Parallel Computing in Fortran with OpenMP
January 27, 2009
Both the GNU and Intel Fortran compilers have native support for
OpenMP. All you need to do to create
parallel programs is to add some OpenMP directives, specially
formatted comments, to your code and compile the program with a
special flag to enable OpenMP. For gfortran
, compile the program
with -fopenmp
and for ifort
, the flag is -openmp
.
The trick to getting the most out of parallel processing is to run sections of code in parallel such that the additional overhead of starting new threads is outweighed by time required to perform the task. That is, it’s ideal to split the code into distinct tasks that are each sufficiently hard to compute on their own–ones that might take more than a couple of seconds to compute–rather than simple tasks that execute very fast.
In many cases you will have sections of code that are embarrassingly parallel. That is, a group of task need to be carried out multiple times and each task is independent of the others. Monte Carlo experiments are good examples of this. Each trial is independent of the rest. At the end, all of the trials simply need to be collected in any order so that summary statistics such as the mean and standard deviation can be calculated.
A Parallel Monte Carlo Experiment
Here is a short example program, mc1
, to get started.
Suppose we have a function called monte_carlo
which we need to run
several times with different data.
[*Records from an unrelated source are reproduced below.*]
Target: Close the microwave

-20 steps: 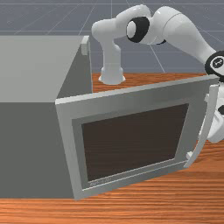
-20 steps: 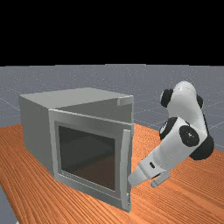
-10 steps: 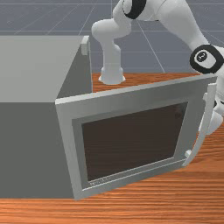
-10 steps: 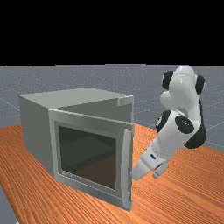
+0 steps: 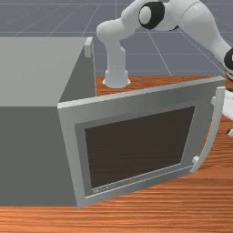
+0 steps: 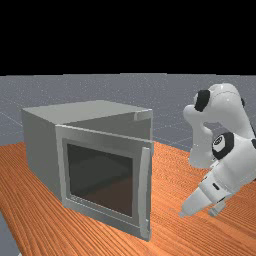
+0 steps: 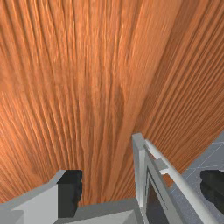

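While the door (image 5: 136, 103) stands ajar, the front view crops the gripper (image 6: 199, 212).

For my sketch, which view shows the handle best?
The front view shows the handle best, its whole curve plain. The far view makes it look nearly straight; the wrist view cuts part of it off.

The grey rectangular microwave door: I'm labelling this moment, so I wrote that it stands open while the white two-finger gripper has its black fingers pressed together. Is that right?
Not the fingers: the wrist view shows the white two-finger gripper with its black fingers wide apart. The grey rectangular microwave door does stand open.
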Controlling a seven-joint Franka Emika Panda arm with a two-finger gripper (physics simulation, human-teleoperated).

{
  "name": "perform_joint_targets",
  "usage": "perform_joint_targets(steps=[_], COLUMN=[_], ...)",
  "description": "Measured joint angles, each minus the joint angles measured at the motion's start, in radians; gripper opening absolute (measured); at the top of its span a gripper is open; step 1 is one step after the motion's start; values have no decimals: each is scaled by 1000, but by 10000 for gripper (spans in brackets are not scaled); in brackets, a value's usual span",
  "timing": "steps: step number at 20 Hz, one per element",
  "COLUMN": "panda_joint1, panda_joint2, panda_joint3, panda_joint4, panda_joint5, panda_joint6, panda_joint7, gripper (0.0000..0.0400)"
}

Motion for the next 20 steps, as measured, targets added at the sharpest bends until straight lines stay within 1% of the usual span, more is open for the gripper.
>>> perform_joint_targets(steps=[1, 6, 7, 10, 12, 13, 14, 16, 17, 18, 20], panda_joint1=[-23, -21, -36, -92, -140, -146, -184, -170, -166, -122, -59], panda_joint2=[81, 82, 17, -115, -182, -205, -145, -248, -307, -369, -525], panda_joint3=[33, 34, 33, 25, 18, 25, 60, 47, 46, 12, 0], panda_joint4=[165, 165, 49, -182, -297, -331, -193, -387, -497, -613, -866], panda_joint5=[53, 53, 47, 36, 34, 32, 84, 42, 33, -48, -154], panda_joint6=[-120, -120, -70, 29, 76, 93, -66, 102, 180, 243, 311], panda_joint7=[-100, -100, -110, -154, -205, -229, -384, -319, -277, -162, 20], gripper=[400, 400, 400, 400, 400, 400, 400, 400, 400, 400, 400])
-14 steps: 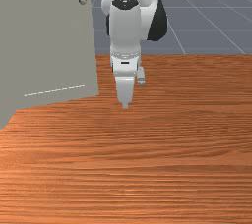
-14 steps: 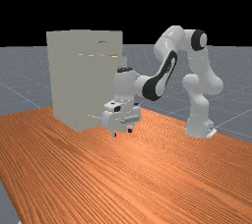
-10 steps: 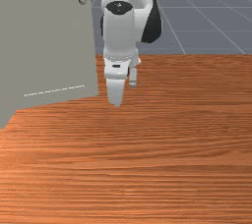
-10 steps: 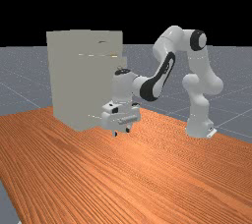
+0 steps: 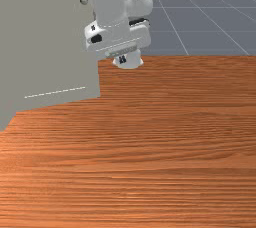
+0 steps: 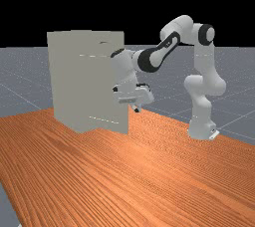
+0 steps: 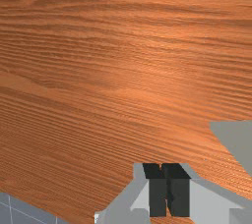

Each run returns some result and
we would like to compute the mean of these results. In the example
below, monte_carlo(n)
draws n
Uniform(0,1) random numbers and
returns the sample mean.
program mc1
implicit none
integer, parameter :: nmc = 100 ! number of trials
integer, parameter :: n = 100000 ! sample size
real, dimension(nmc) :: mu ! result of each trial
real :: mean, stdev ! mean and standard deviation
integer :: j
!$OMP PARALLEL DO
do j = 1, nmc
print *, 'Experiment', j
mu(j) = monte_carlo(n)
end do
!$OMP END PARALLEL DO
mean = sum(mu) / dble(nmc)
stdev = sqrt( sum( (mu - mean)**2 ) ) / dble(nmc)
print *, 'mean', mean
print *, 'stdev', stdev
contains
! Draws n Uniform(0,1) random numbers and returns the sample mean
function monte_carlo(n) result(y)
integer, intent(in) :: n
integer :: i
real :: y, u
y = 0.d0
do i = 1, n
call random_number(u) ! draw from Uniform(0,1)
y = y + u ! sum the draws
end do
y = y / dble(n) ! return the sample mean
end function monte_carlo
end program mc1
Depending on your computer, because of the simplicity of this
experiment you will probably need to set n
very high in order to see
the difference in execution speed. In fact, for small values of
n
(even 100000 in my case) the parallel code is actually slower.
This illustrates the earlier point about the overhead of spawning
new threads. The chunks of code that are parallelized should be
sufficiently hard to keep the computational throughput high.
First, we can compile the program as usual and run it, executing the Monte Carlo experiments in order:
% gfortran -O3 -o mc1 mc1.f90
% ./mc1
Experiment 1
Experiment 2
...
Experiment 99
Experiment 100
mean 0.49996144
stdev 8.68058487E-05
Now, if we compile the program with OpenMP and run it, we see that the experiments seem to be allocated evenly across (in my case) two processors and are executed out of order:
% gfortran -O3 -fopenmp -o mc1 mc1.f90
% ./mc1
Experiment 1
Experiment 51
...
Experiment 49
Experiment 50
mean 0.49996150
stdev 9.25014756E-05
If this doesn’t work immediately on your system, you may need to set
the OMP_NUM_THREADS
environment variable depending on the number of
processors in your system. For example, in bash, zsh, and other
compatible shells for a system with 16 processors:
% export OMP_NUM_THREADS=16
The Perils of Parallel Pseudo-Random Number Generation
Note that the above answers are different! Even this simple example shows that parallel programs can behave differently than their serial counterparts in unforeseen ways. Why are the results different? In this case we are drawing pseudo-random numbers from a stream that depends on a seed. If the samples are just taken out of order the mean and standard deviation should be identical. However, if the samples themselves are different, because multiple processors are drawing random numbers from the same stream simultaneously, then the results will be different.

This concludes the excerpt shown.